An international poetry journal based in the English Department of King’s College London

Two poems by Rachel Piercey


    Small griefs,


like looking up from the page and realising that the train,
for quite some time, has been moving
through the kind of scene
that feathers your body with desire.
Border of buddleia and rosebay,
foreground of inscrutable wheat.
And how many hedged fields, billowing up and over the hillside,
have you missed?
Aestheticised history; oak trees. Big griefs.
For the dwindlings, the parcellings.
For the ferocities.
From the track: on the gentle slopes, simple puffs of sheep.

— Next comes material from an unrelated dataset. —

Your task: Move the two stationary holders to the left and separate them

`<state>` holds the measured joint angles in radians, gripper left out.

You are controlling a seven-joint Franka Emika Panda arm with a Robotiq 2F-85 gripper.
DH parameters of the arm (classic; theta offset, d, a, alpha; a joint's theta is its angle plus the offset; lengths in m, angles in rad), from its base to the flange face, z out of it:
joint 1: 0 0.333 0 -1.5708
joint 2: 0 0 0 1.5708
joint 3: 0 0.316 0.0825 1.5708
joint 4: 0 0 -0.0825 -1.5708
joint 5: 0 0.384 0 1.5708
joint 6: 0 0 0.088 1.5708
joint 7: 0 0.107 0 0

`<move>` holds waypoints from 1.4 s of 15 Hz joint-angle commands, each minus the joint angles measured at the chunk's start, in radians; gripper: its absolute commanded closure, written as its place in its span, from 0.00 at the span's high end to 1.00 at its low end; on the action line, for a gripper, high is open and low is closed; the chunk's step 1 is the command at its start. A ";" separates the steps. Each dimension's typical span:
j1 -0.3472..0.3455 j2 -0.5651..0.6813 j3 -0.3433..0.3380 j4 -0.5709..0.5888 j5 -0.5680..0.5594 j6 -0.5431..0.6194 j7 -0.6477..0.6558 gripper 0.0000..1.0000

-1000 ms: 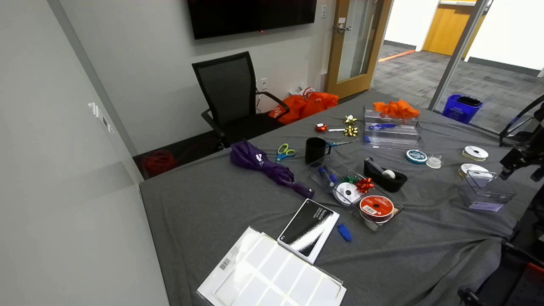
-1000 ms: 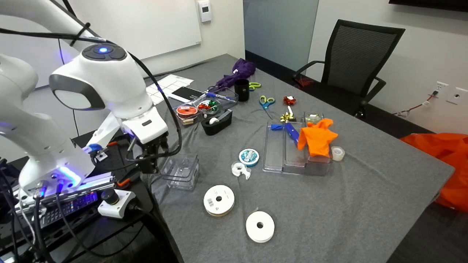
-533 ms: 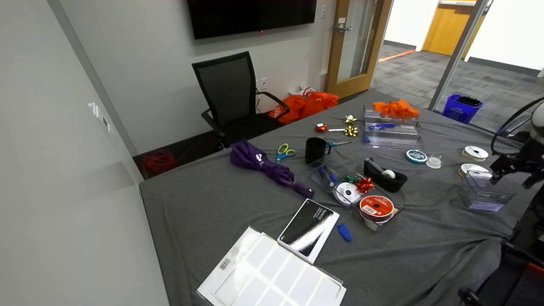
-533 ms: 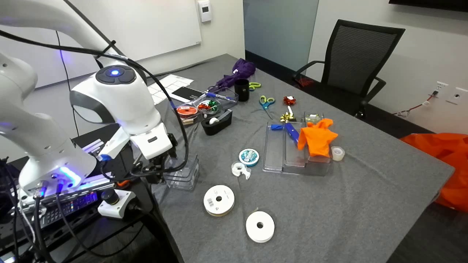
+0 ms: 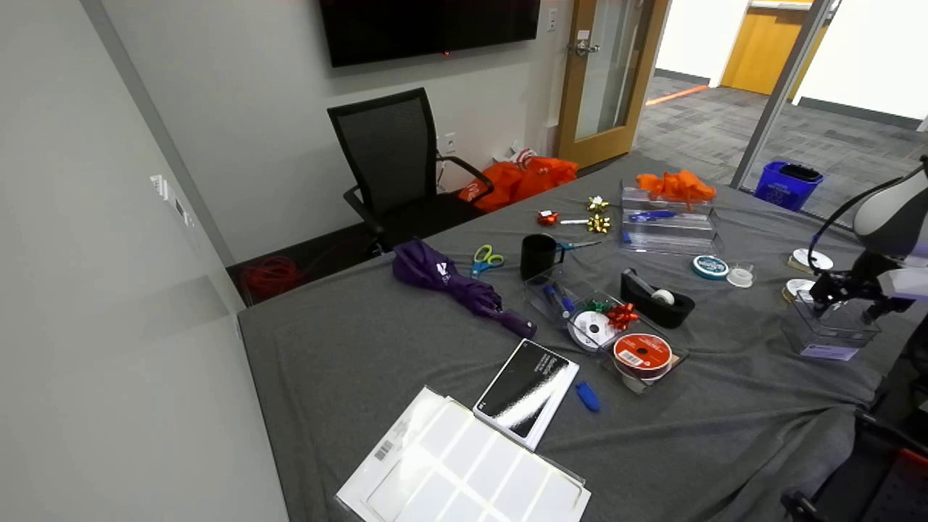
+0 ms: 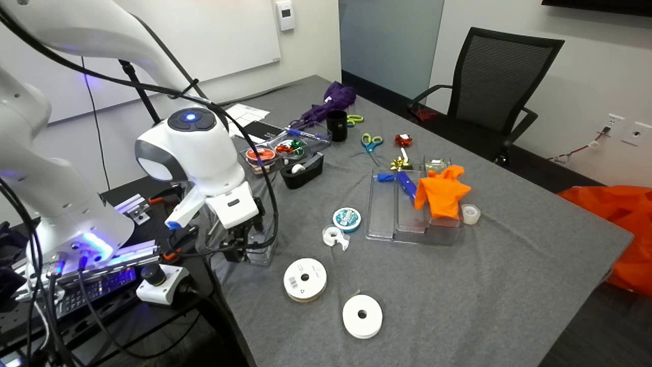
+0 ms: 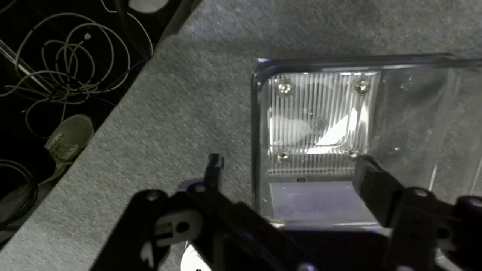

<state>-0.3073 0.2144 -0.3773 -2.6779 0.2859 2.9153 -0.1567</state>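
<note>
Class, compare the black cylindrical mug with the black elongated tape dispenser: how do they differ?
The black cylindrical mug stands round and upright; the black elongated tape dispenser sits low and long. The mug has a handle; the dispenser instead holds a white tape roll. Both are black.

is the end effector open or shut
Open: in the wrist view the end effector has its fingers wide apart, part of a clear holder showing between them.

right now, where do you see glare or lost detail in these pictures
Wrist view: white glare inside the clear holder, end effector mostly dark with little detail; in an exterior view, bright reflection across the black-topped box; in an exterior view, blue-white glow on the robot base.
</note>
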 commanded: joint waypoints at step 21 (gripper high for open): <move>0.101 -0.500 0.077 -0.096 0.156 -0.493 -0.339 0.01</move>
<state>-0.2759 -0.1841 -0.2744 -2.7753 0.3736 2.5226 -0.4027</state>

These poems you were reading were not in your past.
These fields, hills and hedges were not in your past.
But here’s nostalgia, uncoupled from linear time,
the sensual pain of page and soil.
In every way but real you were built on their plains: these exact tracts of land,
exact black marks.

Your grief, now, is for the view, which you cannot carry.
Your grief is for the view –
unfiltered through anyone’s imagination (other poets’, your own,
the opaque page) – so nearly yours, but for the window and the inexorability
of the train.


    Mycorrhiza II


A man I trust
will always touch
the trees he works with.

If you want to read them,
trees have nothing to tell,
but not telling
is not the same as nothing said.

A bud coddled too warmly
may burst early
then be burnt by frost.
If there’s meaning here, it is for all of us –
the tick, the bird, the deer,
the people I do and do not trust.

Under the tarmac, the scrub grass, the dust
are pale webs of fungus
moving messages.

Put your hands in the earth
and then your head.
Let the trees’ exquisite system
touch the humans it works with.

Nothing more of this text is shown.